• _Task brief_
From the first line to the last, return the data exactly as it stands.

• _Records drawn from a dataset_
_____

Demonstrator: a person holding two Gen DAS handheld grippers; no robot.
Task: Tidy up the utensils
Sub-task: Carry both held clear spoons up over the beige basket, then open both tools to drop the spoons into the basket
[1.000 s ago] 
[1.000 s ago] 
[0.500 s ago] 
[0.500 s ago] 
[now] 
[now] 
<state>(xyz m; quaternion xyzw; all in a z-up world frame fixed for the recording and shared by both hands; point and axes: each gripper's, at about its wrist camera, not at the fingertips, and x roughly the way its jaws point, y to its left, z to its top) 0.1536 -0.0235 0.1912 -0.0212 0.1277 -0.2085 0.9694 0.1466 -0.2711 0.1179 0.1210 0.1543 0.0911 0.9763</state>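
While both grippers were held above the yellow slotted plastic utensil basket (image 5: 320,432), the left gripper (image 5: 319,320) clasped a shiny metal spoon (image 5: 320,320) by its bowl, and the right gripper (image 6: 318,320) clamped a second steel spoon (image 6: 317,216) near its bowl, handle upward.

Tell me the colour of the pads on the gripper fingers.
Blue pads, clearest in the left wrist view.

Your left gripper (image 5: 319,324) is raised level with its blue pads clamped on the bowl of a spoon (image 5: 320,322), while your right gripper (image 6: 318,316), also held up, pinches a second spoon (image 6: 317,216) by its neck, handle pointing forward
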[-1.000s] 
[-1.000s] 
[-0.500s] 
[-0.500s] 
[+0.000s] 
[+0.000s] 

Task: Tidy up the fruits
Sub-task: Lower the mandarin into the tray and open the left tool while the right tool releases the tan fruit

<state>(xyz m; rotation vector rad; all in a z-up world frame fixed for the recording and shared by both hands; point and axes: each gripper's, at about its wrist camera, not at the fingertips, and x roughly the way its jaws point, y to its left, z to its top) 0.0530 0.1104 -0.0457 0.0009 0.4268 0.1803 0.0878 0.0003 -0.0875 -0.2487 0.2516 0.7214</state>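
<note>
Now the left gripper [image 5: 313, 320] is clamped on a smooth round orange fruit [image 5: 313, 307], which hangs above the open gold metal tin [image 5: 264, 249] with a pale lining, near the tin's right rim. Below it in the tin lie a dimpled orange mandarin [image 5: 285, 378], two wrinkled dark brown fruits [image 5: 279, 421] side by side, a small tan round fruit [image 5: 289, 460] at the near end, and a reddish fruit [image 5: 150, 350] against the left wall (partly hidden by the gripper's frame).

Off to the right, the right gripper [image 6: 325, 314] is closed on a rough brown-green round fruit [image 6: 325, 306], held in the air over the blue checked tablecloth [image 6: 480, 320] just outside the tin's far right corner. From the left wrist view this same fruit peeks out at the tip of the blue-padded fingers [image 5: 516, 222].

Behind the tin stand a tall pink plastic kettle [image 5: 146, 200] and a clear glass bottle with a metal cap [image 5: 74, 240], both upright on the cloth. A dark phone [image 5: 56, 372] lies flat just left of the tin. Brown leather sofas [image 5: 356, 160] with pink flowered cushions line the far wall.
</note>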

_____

• _Solution to this exercise_
Demonstrator: a person holding two Gen DAS handheld grippers; no robot.
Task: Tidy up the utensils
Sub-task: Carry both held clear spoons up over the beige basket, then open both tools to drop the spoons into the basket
[1.000 s ago] 
[1.000 s ago] 
[0.500 s ago] 
[0.500 s ago] 
[now] 
[now] 
<state>(xyz m; quaternion xyzw; all in a z-up world frame fixed for the recording and shared by both hands; point and axes: each gripper's, at about its wrist camera, not at the fingertips, and x roughly the way its jaws point, y to its left, z to its top) 0.1536 -0.0235 0.1912 -0.0212 0.1277 -0.2085 0.9694 0.1466 -0.2711 0.1179 0.1210 0.1543 0.0911 0.9763</state>
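While both grippers were held above the yellow slotted plastic utensil basket (image 5: 320,432), the left gripper (image 5: 319,320) clasped a shiny metal spoon (image 5: 320,320) by its bowl, and the right gripper (image 6: 318,320) clamped a second steel spoon (image 6: 317,216) near its bowl, handle upward.

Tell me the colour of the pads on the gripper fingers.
Blue pads, clearest in the left wrist view.

Your left gripper (image 5: 319,324) is raised level with its blue pads clamped on the bowl of a spoon (image 5: 320,322), while your right gripper (image 6: 318,316), also held up, pinches a second spoon (image 6: 317,216) by its neck, handle pointing forward
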[-1.000s] 
[-1.000s] 
[-0.500s] 
[-0.500s] 
[+0.000s] 
[+0.000s] 

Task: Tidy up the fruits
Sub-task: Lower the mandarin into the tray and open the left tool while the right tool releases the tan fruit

<state>(xyz m; rotation vector rad; all in a z-up world frame fixed for the recording and shared by both hands; point and axes: each gripper's, at about its wrist camera, not at the fingertips, and x roughly the way its jaws point, y to its left, z to its top) 0.0530 0.1104 -0.0457 0.0009 0.4268 0.1803 0.0878 0.0003 -0.0875 -0.2487 0.2516 0.7214</state>
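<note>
Now the left gripper [image 5: 313, 320] is clamped on a smooth round orange fruit [image 5: 313, 307], which hangs above the open gold metal tin [image 5: 264, 249] with a pale lining, near the tin's right rim. Below it in the tin lie a dimpled orange mandarin [image 5: 285, 378], two wrinkled dark brown fruits [image 5: 279, 421] side by side, a small tan round fruit [image 5: 289, 460] at the near end, and a reddish fruit [image 5: 150, 350] against the left wall (partly hidden by the gripper's frame).

Off to the right, the right gripper [image 6: 325, 314] is closed on a rough brown-green round fruit [image 6: 325, 306], held in the air over the blue checked tablecloth [image 6: 480, 320] just outside the tin's far right corner. From the left wrist view this same fruit peeks out at the tip of the blue-padded fingers [image 5: 516, 222].

Behind the tin stand a tall pink plastic kettle [image 5: 146, 200] and a clear glass bottle with a metal cap [image 5: 74, 240], both upright on the cloth. A dark phone [image 5: 56, 372] lies flat just left of the tin. Brown leather sofas [image 5: 356, 160] with pink flowered cushions line the far wall.
</note>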

Nothing more is required for this answer.